- [Exercise description] Omit all pictures. Print the remaining lines exactly, from the start of the data through the line containing "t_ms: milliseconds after".

- [Extracted records]
▬▬▬▬▬▬▬▬▬▬

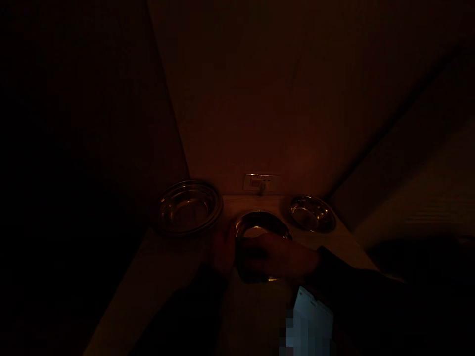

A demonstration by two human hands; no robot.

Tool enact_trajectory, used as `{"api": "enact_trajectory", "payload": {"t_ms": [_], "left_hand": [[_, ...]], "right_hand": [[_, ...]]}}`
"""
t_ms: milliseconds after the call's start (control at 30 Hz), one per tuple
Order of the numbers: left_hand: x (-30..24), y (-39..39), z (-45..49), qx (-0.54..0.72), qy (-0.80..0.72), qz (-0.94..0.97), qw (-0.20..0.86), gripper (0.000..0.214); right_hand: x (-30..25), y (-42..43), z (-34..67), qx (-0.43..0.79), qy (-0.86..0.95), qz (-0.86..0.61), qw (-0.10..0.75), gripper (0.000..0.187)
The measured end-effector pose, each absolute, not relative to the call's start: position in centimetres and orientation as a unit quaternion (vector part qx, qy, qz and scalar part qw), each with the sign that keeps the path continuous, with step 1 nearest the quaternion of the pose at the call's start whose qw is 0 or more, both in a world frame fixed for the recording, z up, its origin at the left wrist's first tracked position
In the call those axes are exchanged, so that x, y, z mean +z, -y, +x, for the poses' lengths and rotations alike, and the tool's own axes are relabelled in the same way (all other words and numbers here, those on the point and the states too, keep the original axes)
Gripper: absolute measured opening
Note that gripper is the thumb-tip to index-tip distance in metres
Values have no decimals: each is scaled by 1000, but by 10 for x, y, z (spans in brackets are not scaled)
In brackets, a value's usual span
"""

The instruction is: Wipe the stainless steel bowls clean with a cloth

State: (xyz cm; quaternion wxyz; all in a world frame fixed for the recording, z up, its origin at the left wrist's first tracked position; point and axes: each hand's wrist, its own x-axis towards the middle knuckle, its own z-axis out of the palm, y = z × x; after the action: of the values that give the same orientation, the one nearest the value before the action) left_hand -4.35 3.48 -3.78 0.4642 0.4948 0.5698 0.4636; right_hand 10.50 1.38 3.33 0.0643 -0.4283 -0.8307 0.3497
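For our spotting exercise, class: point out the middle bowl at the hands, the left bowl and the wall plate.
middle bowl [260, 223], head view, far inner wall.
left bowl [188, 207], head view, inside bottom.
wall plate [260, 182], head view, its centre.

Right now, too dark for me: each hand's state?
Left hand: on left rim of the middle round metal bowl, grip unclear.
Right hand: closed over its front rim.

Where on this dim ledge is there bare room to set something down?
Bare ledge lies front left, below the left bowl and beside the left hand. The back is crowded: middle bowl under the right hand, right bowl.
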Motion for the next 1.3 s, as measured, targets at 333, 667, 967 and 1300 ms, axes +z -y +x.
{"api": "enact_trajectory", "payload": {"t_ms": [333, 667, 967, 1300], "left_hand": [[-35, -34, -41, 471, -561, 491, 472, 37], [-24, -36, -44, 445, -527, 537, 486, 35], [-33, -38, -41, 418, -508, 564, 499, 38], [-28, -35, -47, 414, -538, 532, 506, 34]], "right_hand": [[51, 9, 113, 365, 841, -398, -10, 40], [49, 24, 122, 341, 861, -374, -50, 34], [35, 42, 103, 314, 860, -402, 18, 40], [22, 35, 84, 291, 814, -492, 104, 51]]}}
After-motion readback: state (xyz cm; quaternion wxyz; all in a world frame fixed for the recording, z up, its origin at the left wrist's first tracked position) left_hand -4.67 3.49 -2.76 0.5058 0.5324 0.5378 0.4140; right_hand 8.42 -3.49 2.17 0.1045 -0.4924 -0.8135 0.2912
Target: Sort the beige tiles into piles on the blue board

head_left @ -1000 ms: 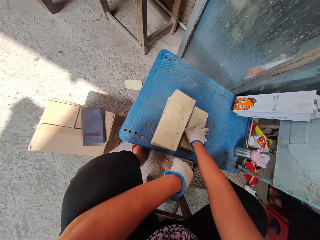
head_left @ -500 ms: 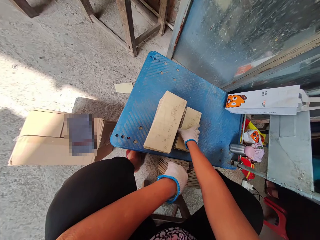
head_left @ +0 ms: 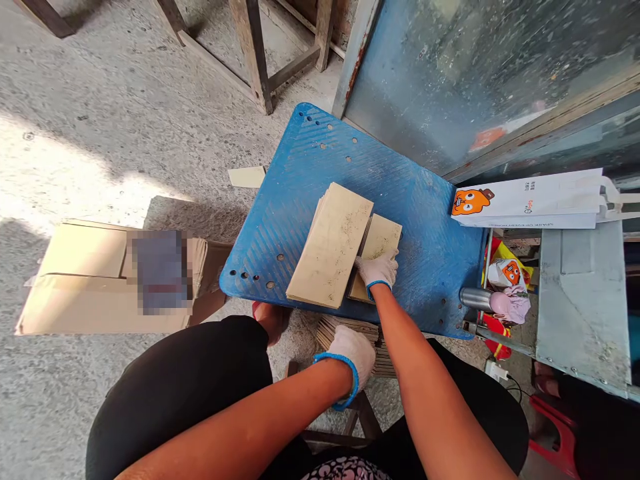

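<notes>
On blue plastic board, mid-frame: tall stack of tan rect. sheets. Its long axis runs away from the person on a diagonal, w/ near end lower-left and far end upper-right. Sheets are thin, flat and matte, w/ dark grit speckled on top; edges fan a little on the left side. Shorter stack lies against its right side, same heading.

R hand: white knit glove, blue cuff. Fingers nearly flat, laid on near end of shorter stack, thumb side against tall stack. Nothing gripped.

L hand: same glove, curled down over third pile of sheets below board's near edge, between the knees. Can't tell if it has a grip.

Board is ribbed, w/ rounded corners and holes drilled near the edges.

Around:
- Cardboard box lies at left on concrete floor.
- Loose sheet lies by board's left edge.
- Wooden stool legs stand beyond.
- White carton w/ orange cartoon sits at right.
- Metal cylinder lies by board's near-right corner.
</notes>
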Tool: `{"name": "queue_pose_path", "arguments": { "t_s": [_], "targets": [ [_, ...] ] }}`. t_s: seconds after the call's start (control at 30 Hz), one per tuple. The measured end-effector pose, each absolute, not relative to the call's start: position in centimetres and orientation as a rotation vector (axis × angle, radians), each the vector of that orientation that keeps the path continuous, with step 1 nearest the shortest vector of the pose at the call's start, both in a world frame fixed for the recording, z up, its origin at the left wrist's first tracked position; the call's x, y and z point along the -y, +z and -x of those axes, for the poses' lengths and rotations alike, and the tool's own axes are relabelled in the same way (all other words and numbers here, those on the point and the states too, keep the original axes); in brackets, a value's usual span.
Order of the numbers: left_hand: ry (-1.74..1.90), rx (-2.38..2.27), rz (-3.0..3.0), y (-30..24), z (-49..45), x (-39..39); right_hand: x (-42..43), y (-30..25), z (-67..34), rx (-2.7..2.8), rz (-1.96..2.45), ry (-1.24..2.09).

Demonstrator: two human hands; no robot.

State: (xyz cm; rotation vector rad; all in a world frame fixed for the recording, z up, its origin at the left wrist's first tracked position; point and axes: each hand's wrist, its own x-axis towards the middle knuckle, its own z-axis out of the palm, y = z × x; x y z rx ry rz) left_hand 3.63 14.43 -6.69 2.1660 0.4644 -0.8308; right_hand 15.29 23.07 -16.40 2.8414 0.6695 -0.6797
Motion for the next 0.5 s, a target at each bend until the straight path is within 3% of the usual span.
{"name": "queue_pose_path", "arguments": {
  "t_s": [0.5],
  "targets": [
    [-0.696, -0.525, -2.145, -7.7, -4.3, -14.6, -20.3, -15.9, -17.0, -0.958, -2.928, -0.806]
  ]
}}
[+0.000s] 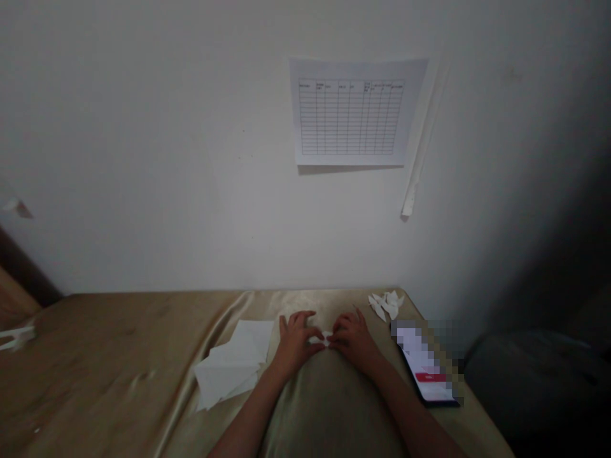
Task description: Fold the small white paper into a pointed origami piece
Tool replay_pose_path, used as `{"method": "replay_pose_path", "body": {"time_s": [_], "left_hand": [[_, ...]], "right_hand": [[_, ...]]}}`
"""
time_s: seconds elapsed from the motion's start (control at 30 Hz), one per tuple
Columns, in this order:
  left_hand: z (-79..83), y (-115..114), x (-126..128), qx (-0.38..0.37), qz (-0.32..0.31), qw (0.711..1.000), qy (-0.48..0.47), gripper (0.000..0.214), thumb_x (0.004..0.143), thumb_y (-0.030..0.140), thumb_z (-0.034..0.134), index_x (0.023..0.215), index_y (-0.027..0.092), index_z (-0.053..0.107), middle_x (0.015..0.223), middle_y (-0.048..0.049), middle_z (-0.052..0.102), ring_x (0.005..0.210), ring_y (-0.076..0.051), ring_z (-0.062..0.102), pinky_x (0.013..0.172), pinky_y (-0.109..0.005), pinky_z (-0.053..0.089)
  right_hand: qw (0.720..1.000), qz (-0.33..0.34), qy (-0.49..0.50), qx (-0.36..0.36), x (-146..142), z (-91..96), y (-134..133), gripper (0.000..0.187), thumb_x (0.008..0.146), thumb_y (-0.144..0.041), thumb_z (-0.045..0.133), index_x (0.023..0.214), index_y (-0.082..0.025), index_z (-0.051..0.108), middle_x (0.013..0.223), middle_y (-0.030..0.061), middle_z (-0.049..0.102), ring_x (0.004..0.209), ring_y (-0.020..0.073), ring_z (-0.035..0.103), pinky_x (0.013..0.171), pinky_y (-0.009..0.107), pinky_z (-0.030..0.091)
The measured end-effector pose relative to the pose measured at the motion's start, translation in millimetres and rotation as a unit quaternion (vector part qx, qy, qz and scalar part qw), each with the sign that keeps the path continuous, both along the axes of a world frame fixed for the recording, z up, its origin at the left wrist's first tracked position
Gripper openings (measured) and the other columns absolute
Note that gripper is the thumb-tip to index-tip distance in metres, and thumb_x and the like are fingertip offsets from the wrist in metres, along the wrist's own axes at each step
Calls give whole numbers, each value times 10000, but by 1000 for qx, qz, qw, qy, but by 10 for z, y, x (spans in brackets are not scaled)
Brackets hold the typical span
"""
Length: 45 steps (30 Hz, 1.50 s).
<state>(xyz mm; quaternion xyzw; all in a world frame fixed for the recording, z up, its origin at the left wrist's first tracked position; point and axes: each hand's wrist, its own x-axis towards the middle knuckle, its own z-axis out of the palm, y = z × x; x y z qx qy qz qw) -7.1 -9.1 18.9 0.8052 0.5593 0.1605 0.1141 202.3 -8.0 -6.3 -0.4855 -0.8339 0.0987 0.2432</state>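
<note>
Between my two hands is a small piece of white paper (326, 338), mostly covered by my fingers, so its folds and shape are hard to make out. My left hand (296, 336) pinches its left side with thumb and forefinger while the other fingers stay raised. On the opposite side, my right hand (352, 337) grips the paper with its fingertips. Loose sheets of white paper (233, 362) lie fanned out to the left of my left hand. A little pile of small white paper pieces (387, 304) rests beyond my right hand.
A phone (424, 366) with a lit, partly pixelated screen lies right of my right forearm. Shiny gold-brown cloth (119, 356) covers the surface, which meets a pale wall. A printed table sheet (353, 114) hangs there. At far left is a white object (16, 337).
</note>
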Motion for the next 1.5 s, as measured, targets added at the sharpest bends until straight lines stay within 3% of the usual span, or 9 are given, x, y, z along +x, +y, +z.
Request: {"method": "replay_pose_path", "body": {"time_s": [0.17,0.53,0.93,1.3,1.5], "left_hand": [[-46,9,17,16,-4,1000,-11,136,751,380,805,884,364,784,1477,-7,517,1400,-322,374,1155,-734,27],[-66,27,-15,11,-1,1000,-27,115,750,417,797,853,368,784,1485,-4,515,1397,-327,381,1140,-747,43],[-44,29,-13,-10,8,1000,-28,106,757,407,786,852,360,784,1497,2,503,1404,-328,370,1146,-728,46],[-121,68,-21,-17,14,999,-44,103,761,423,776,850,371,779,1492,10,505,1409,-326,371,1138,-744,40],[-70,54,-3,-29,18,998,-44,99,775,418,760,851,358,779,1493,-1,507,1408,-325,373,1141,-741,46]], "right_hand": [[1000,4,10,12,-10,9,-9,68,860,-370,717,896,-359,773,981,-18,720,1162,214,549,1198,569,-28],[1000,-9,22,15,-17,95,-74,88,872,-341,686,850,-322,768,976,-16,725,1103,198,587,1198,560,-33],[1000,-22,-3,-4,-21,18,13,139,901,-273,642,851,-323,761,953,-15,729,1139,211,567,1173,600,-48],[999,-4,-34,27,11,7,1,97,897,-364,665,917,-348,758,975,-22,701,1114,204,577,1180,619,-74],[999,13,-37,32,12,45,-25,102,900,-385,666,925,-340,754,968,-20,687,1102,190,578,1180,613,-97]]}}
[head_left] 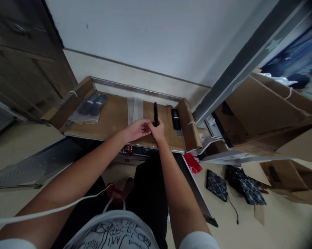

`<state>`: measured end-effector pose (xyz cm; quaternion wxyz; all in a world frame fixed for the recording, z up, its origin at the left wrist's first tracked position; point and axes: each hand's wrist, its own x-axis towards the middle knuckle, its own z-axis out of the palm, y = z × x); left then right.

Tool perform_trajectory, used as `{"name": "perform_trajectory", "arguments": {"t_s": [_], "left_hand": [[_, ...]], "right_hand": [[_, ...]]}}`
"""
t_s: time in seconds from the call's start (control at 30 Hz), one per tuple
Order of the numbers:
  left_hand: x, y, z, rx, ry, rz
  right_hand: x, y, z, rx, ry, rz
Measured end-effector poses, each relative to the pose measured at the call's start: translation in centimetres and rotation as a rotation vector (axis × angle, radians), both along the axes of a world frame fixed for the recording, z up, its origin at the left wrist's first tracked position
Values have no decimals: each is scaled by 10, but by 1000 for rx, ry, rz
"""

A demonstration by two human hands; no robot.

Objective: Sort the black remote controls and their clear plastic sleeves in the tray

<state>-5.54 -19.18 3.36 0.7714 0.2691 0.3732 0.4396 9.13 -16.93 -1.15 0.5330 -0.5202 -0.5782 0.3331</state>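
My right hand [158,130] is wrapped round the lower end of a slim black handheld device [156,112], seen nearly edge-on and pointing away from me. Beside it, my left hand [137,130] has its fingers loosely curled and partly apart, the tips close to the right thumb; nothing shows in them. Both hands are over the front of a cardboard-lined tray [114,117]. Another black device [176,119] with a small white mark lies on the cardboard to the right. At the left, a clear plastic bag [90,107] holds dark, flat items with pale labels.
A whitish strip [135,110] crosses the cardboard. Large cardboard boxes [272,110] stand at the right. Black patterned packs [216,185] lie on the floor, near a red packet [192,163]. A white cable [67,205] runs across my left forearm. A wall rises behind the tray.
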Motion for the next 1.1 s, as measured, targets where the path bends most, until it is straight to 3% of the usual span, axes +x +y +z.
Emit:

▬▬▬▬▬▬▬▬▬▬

- [Output of the task]
A demonstration by two human hands; no robot.

Tool enact_trajectory, used as `{"api": "enact_trajectory", "payload": {"t_ms": [_], "left_hand": [[_, ...]], "right_hand": [[_, ...]]}}`
"""
t_ms: milliseconds after the call's start (control at 30 Hz), one per tuple

The output is now complete.